It came together today. A confluence of ideas derived from several sources that left me thinking. Perhaps it is normal for this time of life. Anita Diamant, in Pitching my Tent, makes mention of the increasing life span as a major driver for individuals and society requiring a new look at middle age. Leaving aside that fact that she is completely incorrect about the increased life span (detour here, follow along for a bit of science –
Technically, in 1900, the average life span was 47 in the US. However, 50% of deaths occurred in individuals under the age of 15. Infectious diseases took their toll along with accidents. If you survived through your 15th year, your life expectancy was in the 60s. The extra years of life loss were on the front end, not the back. Between ages 15-50 women primarily died of conditions relating to childbirth. Men died of accidents and wars. It explains why you read and here of so many elderly spinsters in those days. Eliminate the risks of childbirth and the chances were excellent you would survive well into your 70s, 80s, 90s.
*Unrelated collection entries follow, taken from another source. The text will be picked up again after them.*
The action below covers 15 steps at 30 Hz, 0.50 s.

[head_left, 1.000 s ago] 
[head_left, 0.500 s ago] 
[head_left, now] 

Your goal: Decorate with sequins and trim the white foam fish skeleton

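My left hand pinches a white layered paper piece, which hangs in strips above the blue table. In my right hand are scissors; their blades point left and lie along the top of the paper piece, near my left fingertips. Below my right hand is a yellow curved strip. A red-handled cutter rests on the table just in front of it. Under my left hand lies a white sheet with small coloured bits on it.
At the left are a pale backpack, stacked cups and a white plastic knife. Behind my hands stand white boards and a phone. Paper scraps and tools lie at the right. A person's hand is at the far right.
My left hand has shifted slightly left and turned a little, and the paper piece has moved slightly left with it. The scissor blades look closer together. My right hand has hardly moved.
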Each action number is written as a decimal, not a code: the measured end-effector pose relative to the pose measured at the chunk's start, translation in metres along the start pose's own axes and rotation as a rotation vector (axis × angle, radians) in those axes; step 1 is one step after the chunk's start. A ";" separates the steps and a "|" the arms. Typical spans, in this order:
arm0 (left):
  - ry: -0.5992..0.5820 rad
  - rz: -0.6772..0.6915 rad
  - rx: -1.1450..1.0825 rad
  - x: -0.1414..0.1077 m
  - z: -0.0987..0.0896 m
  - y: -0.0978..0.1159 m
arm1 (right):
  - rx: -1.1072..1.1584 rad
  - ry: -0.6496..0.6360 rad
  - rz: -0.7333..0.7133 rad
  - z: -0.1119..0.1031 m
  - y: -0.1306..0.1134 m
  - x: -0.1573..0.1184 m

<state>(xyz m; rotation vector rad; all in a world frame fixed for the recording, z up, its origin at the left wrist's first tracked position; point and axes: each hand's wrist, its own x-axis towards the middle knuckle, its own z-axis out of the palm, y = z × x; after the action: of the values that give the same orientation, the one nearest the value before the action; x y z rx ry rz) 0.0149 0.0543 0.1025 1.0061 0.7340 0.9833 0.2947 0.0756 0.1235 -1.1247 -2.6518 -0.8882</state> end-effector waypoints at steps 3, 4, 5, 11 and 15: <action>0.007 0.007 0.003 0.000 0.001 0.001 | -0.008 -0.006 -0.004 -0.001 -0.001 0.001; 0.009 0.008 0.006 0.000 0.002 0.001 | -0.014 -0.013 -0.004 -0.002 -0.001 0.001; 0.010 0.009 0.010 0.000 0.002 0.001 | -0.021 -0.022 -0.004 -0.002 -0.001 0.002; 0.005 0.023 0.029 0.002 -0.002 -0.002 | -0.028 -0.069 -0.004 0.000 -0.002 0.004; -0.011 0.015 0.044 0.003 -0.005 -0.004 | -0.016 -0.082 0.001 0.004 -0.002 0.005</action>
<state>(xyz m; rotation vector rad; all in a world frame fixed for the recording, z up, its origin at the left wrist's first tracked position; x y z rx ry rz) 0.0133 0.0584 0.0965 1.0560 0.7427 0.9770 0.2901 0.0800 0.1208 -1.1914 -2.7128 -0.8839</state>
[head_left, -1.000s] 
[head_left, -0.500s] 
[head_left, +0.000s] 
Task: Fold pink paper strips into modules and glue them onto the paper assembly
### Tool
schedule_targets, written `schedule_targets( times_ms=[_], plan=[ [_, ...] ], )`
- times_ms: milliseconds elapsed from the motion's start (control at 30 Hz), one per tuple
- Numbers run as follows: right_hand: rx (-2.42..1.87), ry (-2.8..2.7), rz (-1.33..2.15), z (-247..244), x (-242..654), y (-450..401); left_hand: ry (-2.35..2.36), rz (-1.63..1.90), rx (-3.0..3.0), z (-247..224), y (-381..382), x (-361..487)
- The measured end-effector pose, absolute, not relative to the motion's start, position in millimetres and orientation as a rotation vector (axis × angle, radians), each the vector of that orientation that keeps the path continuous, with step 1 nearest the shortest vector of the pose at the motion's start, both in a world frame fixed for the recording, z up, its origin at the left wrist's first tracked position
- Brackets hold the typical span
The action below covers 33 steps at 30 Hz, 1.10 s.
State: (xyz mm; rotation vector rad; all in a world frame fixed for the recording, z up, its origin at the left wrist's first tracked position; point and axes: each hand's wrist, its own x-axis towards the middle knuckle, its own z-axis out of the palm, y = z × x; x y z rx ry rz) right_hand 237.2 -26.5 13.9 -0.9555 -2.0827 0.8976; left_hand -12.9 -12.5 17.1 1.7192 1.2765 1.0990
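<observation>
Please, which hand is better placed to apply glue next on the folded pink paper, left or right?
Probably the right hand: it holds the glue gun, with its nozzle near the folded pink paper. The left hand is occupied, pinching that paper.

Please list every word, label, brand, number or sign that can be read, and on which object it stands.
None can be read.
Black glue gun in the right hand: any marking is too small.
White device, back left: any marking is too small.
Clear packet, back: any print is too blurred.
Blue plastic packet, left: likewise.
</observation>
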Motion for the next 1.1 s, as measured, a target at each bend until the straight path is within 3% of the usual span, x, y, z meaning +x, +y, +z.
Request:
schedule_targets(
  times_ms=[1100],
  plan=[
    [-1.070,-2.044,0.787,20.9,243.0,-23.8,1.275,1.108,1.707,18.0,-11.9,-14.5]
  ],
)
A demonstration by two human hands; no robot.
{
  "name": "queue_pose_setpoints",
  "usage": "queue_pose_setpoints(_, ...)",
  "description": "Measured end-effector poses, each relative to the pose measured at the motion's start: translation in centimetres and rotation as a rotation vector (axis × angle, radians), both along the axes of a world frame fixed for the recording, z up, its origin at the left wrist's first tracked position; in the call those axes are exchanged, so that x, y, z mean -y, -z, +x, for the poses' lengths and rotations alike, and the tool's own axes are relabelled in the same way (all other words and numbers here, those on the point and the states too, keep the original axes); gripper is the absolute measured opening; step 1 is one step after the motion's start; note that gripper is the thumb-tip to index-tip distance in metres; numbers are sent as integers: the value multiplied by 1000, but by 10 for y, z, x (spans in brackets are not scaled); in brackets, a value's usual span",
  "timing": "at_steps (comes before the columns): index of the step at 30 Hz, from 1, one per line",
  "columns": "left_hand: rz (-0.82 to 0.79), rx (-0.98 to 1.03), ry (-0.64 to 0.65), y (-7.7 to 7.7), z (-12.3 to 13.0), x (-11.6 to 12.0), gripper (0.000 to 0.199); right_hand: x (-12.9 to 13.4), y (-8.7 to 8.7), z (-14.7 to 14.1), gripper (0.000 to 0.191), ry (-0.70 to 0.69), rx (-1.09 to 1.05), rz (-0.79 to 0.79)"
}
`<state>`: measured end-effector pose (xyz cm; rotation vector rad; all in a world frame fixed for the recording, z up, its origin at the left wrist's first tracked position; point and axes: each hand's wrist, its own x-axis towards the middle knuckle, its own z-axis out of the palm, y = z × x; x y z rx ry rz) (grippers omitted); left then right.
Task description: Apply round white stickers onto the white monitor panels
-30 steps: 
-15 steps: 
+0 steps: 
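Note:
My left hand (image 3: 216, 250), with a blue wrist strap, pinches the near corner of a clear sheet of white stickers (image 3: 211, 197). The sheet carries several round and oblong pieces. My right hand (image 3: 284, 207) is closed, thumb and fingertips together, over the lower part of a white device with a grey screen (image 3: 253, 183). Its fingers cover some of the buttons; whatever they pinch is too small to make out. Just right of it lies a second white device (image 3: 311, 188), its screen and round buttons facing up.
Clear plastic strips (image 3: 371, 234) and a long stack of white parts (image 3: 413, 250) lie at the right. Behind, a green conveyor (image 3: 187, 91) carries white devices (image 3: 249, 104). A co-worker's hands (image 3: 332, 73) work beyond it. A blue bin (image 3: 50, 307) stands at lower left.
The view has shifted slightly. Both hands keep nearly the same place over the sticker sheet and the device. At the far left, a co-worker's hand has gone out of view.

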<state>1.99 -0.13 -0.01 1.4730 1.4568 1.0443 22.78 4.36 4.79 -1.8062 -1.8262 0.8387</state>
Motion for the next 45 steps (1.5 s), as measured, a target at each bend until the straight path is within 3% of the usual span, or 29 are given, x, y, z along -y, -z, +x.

Today’s medical science and preventive medicine have eliminated almost all deaths from childhood diseases, most from infectious disease, and drastically reduced the risks associated with childbearing. This leaves us free now to die from chronic disease, cancers that increase with age and cardio-vascular disease resulting from our “improved” life style. )
requiring a new look at being in those middle years that is different if poverty is not at the door.
Sometime between 40 & 60, most of us asses our lives: what we have accomplished and what we had set out to do in our early twenties with idealism leading our hearts and stars in our eyes. There are those who have done something that it widely known or well recognized. We all have met one or more: the person who seems to have done something important or accomplished everything.
Or you can be like Joe – the main character in Margaret Truman’s Murder at the Washington Post – and be facing retirement wondering what you have accomplished. Trying to decide if that is enough. And you can make stupid choices, good choices, or extremely bad and damaging choices.
But most of us just have lived our lives doing the best we could on a day to day basis. Face it, there are not all that many Nobel Laureates around. Nor Deans of Universities or CEOs of Fortune 500 firms.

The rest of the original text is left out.